O livro de Moalem & Price  também discorre sobre aumento de colesterol, importância dos micróbios, e outras coisas. Tratam-se, claro, e antes de mais nada, de teorias. Mas que mexem com nossos paradigmas. E uma mexidinha de vez em quando sempre é bom.

Observando sob este prisma, fica mais fácil entender porque a natureza fez com que andássemos eretos, mesmo que isto resultasse em 80% da humanidade tendo dores de coluna. Ora, se o ato de andar ereto aumenta o fluxo sanguíneo para o cérebro, então a evolução escolheu um mal menor (predispor dores de coluna) em prol de um bem maior (desenvolver excepcionalmente o nosso cérebro e possuir maior capacidade cognitiva).  

Partindo desta mesma linha de raciocínio, os intricados processos que nos levam a adquirir uma posição antálgica causada por dores na coluna cervical ou lombar com ou sem irradiação para braço ou perna, não deixam de ser também uma forma de defesa. Melhor andar torto do que ficar prostrado à mercê dos predadores. Mesmo que não seja por uma antalgia; mesmo que seja somente por subluxação ou por vício de postura — não seria mais viável, num ponto de vista evolutivo, lidar com um problema daqui a alguns anos do que morrer pisado por um mamute ou devorado por um tigre dentes-de-sabre? Pois é.

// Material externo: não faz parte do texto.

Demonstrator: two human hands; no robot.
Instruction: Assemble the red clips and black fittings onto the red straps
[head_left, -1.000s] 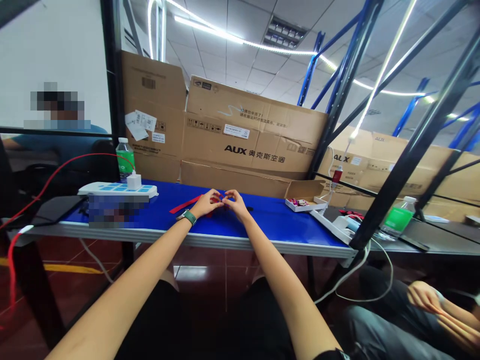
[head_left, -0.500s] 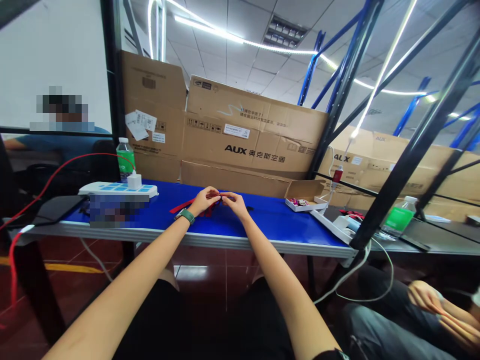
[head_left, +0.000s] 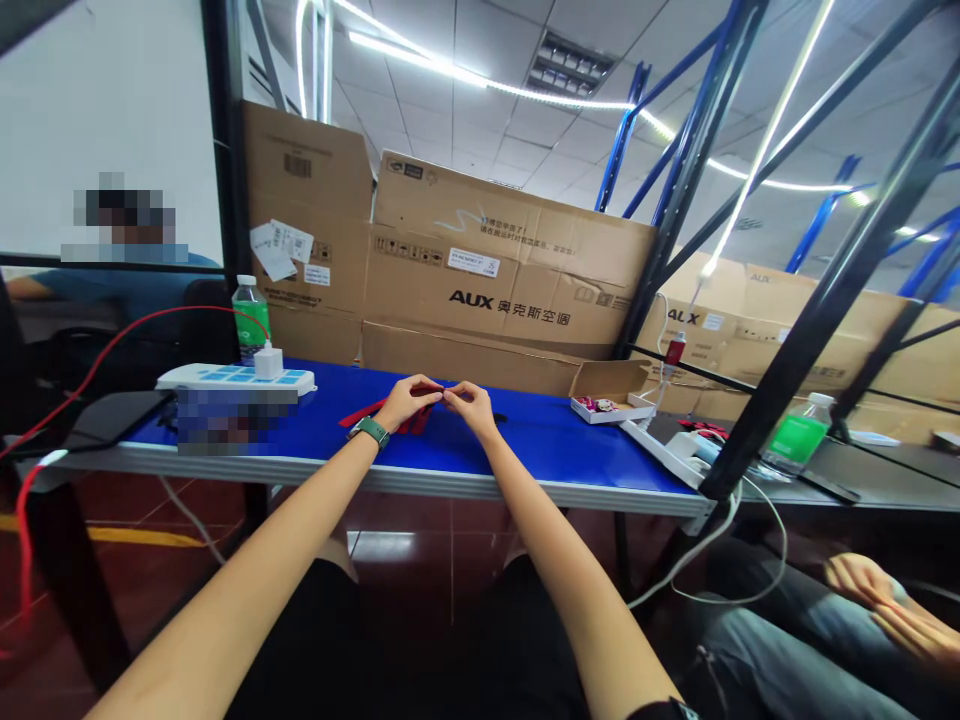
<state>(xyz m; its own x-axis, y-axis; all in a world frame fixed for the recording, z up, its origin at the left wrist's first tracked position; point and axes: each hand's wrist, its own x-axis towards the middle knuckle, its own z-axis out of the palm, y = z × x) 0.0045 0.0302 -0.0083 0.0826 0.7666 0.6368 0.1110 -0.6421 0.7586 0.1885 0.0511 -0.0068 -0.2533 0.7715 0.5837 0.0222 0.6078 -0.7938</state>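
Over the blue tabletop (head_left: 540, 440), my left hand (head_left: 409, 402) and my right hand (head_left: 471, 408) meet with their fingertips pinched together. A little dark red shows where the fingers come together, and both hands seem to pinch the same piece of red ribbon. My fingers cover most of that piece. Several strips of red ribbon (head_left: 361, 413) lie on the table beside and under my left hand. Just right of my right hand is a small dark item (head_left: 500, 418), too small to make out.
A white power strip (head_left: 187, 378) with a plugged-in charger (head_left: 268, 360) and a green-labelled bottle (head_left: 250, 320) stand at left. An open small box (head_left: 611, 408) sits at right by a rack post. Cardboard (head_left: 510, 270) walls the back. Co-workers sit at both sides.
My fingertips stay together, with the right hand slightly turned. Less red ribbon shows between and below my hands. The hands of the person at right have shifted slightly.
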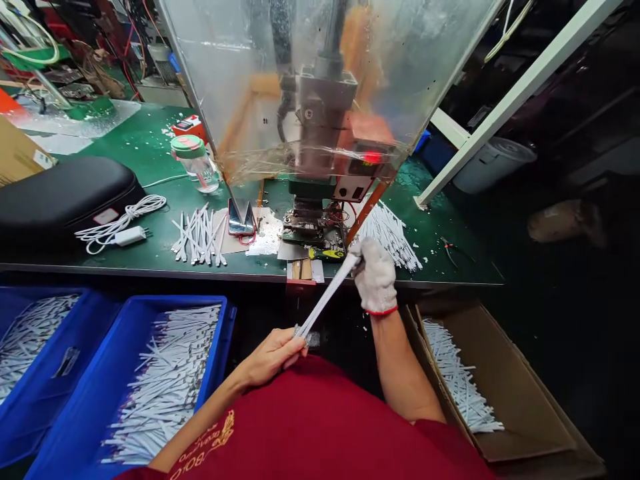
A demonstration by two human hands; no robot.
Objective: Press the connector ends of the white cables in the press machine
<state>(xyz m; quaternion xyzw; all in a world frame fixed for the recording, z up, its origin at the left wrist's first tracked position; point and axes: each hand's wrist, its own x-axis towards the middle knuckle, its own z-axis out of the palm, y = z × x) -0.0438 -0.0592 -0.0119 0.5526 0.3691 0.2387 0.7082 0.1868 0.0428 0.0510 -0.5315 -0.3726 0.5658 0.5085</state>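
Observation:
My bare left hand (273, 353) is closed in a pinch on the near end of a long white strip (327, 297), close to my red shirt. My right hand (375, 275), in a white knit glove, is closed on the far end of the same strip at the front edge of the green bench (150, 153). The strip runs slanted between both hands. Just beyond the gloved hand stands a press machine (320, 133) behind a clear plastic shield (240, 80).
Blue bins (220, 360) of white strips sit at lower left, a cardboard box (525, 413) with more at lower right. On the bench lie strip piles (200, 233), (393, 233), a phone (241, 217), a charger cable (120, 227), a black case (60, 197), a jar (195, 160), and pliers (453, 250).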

Se Moalem & Price estiverem corretos, enxergar doenças como parte do design da natureza permite um melhor entendimento do seu mecanismo. Ganhamos, portanto, melhor noção de que passos tomar para preveni-las. Desta maneira, fica até mais fácil entender a função dos animais e insetos que consideramos inúteis, como ratos, baratas, moscas e pernilongos. Meros vetores? “Porque você tomaria uma droga que certamente o mataria daqui a quarenta anos? Por ser a única coisa que lhe impediria de morrer amanhã”. Hummmm. Touché!